AIM OF THE EXERCISE >> Only the lines below between the ones containing "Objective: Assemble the" and "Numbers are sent", inclusive, are to be reproduced, each exactly as it stands.

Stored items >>
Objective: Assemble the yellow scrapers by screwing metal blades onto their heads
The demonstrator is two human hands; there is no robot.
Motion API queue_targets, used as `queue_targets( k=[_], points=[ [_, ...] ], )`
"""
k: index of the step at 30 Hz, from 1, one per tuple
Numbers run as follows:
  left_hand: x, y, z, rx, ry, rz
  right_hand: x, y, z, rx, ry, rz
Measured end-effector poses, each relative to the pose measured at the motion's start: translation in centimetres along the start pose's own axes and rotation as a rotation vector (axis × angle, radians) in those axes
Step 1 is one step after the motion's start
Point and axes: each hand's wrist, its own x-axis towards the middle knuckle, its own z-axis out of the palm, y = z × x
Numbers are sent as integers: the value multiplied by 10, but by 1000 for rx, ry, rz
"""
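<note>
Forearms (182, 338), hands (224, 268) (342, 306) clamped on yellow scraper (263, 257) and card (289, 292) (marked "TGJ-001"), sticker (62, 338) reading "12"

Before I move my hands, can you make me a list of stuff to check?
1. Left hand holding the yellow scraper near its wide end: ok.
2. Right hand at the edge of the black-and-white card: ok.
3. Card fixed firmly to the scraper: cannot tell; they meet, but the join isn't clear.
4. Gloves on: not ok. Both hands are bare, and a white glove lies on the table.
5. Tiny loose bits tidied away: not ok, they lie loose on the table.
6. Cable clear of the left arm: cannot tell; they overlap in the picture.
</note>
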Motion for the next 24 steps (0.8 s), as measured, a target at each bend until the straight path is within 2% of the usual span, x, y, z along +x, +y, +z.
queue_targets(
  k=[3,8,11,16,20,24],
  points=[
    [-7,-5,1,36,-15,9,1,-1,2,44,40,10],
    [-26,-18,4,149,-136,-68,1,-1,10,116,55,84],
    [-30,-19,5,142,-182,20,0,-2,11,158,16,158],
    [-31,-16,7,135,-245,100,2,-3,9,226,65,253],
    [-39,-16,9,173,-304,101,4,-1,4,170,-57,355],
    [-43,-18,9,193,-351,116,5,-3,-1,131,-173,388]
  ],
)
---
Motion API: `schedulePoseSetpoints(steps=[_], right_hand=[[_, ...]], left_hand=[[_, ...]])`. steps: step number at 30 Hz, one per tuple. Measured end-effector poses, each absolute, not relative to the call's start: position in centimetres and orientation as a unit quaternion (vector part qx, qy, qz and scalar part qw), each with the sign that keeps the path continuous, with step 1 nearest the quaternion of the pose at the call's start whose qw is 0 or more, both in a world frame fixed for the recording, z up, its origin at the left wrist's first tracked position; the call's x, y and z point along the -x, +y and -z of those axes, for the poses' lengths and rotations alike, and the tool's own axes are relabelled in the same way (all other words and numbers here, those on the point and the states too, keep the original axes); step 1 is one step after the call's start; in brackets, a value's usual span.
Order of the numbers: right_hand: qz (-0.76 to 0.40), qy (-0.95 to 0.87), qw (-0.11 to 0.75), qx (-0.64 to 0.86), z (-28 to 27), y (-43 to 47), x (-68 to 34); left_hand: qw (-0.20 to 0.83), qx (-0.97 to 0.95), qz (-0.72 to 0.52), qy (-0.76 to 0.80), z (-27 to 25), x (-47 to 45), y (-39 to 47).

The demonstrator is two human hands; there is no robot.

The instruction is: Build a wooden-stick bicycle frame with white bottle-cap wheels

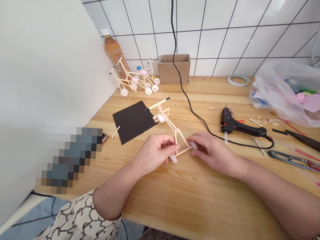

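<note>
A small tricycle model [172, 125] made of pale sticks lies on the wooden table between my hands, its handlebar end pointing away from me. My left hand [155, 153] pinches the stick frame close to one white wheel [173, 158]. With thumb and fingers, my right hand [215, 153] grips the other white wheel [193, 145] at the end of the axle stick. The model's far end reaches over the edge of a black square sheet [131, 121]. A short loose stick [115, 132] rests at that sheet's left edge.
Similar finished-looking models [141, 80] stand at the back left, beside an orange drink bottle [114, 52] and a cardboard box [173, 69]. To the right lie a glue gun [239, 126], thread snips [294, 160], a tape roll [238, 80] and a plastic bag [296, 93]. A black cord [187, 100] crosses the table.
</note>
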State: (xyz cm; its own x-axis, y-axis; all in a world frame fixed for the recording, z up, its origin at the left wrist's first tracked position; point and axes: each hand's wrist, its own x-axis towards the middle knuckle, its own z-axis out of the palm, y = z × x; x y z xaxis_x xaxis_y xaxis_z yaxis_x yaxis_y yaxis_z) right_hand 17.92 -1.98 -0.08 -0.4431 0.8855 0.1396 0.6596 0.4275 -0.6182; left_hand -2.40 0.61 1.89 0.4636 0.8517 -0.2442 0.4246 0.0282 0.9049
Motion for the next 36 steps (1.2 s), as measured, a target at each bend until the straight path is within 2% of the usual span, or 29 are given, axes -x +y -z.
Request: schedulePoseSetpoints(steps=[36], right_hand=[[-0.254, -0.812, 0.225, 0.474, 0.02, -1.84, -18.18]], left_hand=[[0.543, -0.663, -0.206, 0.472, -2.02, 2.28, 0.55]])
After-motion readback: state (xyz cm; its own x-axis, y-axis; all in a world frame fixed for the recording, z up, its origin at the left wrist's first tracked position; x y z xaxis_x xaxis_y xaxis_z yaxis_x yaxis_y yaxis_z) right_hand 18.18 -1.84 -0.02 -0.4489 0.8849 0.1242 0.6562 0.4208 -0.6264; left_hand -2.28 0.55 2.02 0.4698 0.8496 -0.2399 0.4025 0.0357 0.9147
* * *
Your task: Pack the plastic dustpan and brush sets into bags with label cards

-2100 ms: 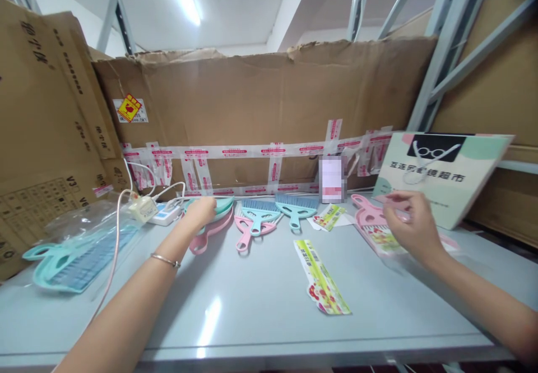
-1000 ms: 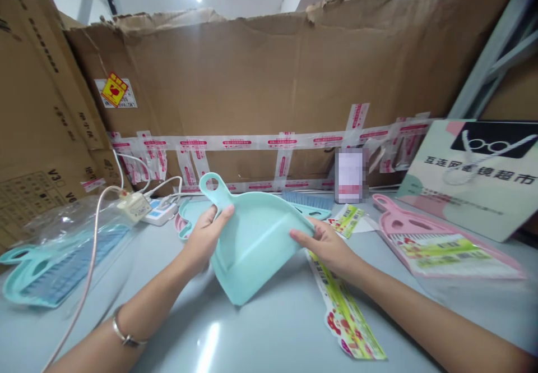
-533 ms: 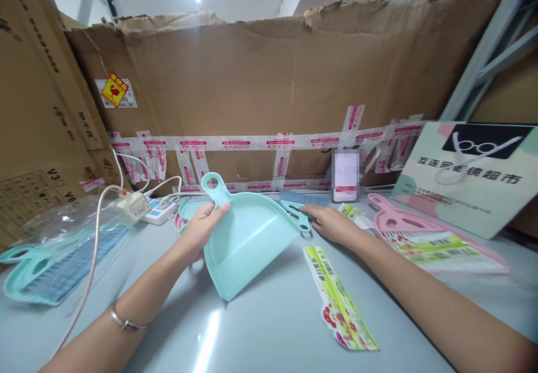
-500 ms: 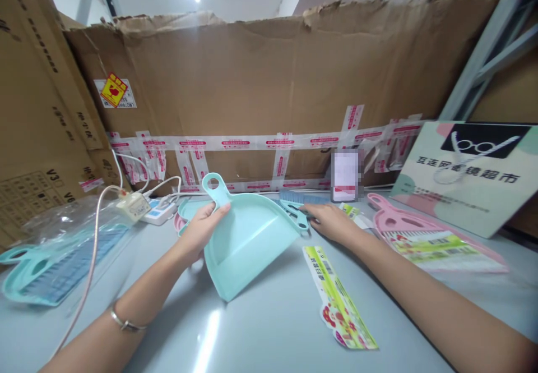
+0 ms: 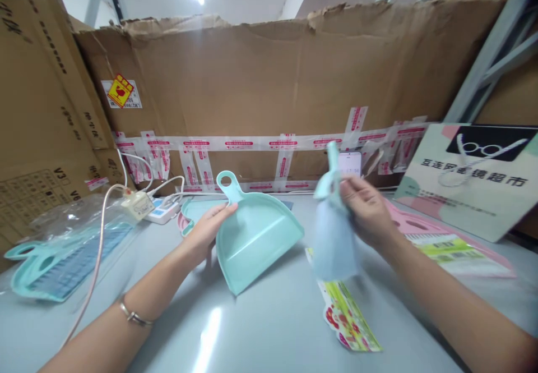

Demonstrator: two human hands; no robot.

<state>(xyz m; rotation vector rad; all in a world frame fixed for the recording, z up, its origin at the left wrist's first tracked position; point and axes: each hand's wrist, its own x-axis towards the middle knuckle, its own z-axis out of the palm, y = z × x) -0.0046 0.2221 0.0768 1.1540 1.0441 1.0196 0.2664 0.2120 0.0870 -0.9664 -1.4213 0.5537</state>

WRITTEN SOLUTION >>
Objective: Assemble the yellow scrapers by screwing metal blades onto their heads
The demonstrator is two human hands; there is no robot.
Motion API queue_targets, used as `queue_targets( k=[_], points=[ [_, ...] ], )`
"""
k: index of the step at 30 Hz, from 1, one per tuple
Numbers run as follows:
  left_hand: x, y, z, rx, ry, rz
  right_hand: x, y, z, rx, ry, rz
Measured end-effector poses, each relative to the pose measured at the motion's start: translation in centimetres along the start pose's own axes and rotation as a rotation vector (axis × angle, radians) in those axes
Step 1 is one step after the motion's start
Point and axes: each hand's wrist, its own x-axis towards the middle knuckle, its own z-axis out of the palm, y = z × x
Numbers are sent as integers: the value multiplied by 10, but by 1000 for rx, ry, rz

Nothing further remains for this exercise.